----- DATASET EXCERPT
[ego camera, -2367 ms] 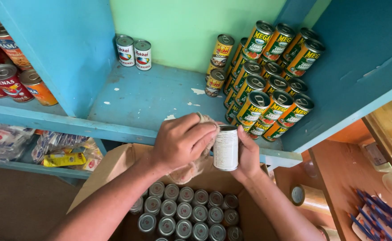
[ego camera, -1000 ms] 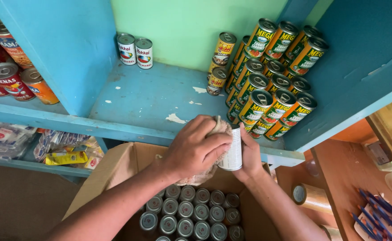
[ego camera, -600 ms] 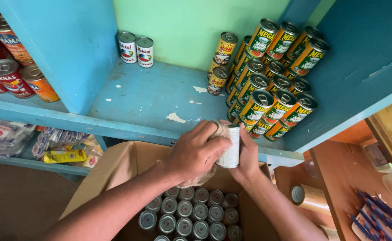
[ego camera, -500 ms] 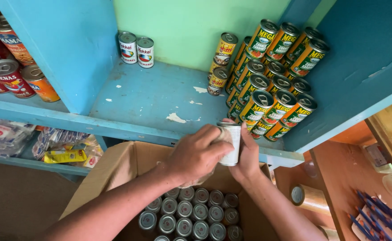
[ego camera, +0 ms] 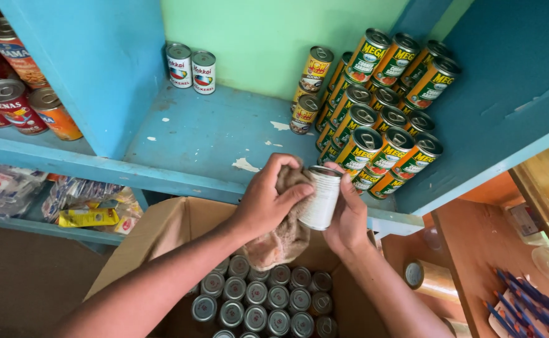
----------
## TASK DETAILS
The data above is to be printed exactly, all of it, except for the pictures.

## YOUR RESPONSE
[ego camera, -2367 ms] 
[ego camera, -1000 ms] 
[ego camera, -600 ms] 
[ego camera, -500 ms] 
[ego camera, +0 ms] 

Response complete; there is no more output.